# Healed!



## dizlwizl (Sep 29, 2014)

My name is Daniel Sells III former clandestine from c. H. Gerald #419 Dallas Texas now healed into Fredrick Douglas #111 PHA Mwphglotx and its jurisdiction in Tyler Texas! This forum was the first to teach me about regularity and legitimacy in Freemasonry and I am proud to be a regular mason! Thank you all for your help and support. If there are any brothers in the east Texas area please PM me! I would love to fellowship with you. God bless.


----------



## Raymond Walters (Sep 29, 2014)

Welcome Bro. Sells!


----------



## mrpierce17 (Sep 29, 2014)

Welcome brother and congrats !!!


----------



## dfreybur (Sep 29, 2014)

Welcome to the family and the transition from step brother to brother.


----------



## Warrior1256 (Sep 29, 2014)

Welcome to the forum brother.
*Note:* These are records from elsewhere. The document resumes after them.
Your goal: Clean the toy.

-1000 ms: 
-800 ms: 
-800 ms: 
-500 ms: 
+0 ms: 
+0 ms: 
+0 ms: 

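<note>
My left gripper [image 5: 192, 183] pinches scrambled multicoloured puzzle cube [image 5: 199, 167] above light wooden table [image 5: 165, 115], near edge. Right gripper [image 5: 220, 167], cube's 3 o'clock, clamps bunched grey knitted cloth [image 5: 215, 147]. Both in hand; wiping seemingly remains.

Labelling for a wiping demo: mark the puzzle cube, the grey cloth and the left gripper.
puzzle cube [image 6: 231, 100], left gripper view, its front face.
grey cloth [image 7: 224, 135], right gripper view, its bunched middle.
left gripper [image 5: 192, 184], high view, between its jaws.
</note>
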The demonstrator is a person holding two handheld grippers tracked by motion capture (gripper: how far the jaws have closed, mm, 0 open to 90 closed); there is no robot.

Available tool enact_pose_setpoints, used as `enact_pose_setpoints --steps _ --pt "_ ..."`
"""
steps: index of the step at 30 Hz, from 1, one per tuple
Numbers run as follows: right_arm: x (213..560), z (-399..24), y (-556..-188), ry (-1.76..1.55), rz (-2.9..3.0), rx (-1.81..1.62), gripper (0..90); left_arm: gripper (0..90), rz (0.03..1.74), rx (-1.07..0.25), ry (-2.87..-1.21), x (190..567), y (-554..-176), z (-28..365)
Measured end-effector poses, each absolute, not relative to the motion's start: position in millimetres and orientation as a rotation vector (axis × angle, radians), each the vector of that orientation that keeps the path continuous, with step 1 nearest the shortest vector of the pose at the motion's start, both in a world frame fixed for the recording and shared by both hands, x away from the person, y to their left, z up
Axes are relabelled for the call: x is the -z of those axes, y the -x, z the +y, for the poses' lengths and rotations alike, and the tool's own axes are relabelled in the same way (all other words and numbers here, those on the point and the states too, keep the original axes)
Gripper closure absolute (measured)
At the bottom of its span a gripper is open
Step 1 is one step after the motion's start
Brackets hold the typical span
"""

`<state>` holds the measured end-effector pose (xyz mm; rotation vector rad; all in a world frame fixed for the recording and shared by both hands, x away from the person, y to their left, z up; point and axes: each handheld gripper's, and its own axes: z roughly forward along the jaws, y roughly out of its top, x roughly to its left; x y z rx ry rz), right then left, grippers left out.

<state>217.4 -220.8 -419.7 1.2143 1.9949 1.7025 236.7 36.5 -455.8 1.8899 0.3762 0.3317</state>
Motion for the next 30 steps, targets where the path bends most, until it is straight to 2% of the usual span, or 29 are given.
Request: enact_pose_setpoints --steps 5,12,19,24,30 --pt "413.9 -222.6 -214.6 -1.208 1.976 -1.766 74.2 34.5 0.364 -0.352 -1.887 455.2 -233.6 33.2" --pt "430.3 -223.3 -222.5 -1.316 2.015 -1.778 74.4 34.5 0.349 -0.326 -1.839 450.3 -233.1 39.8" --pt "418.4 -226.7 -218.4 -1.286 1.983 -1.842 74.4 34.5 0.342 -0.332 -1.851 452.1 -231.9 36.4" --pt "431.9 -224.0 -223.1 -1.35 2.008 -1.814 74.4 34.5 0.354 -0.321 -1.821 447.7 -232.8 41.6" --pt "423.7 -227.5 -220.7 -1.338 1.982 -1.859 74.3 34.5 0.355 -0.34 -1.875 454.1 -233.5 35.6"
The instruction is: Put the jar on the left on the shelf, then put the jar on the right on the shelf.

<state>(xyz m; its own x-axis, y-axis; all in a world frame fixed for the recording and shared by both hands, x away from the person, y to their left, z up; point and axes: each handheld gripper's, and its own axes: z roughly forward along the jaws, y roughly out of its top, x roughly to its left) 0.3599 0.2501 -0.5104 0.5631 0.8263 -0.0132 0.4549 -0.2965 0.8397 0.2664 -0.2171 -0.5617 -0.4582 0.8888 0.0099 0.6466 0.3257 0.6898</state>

I look forward to interacting with you.


----------



## BroBook (Sep 29, 2014)

Yes my brother welcome to the world of regular "MASONS"
This site helped me also thanks again to the Texas Masons keep doing it BIG!!! WWEA


----------



## bupton52 (Sep 29, 2014)

Welcome Bro Sells!!


----------



## Bro. Stewart P.M. (Oct 3, 2014)

Welcome aboard!


----------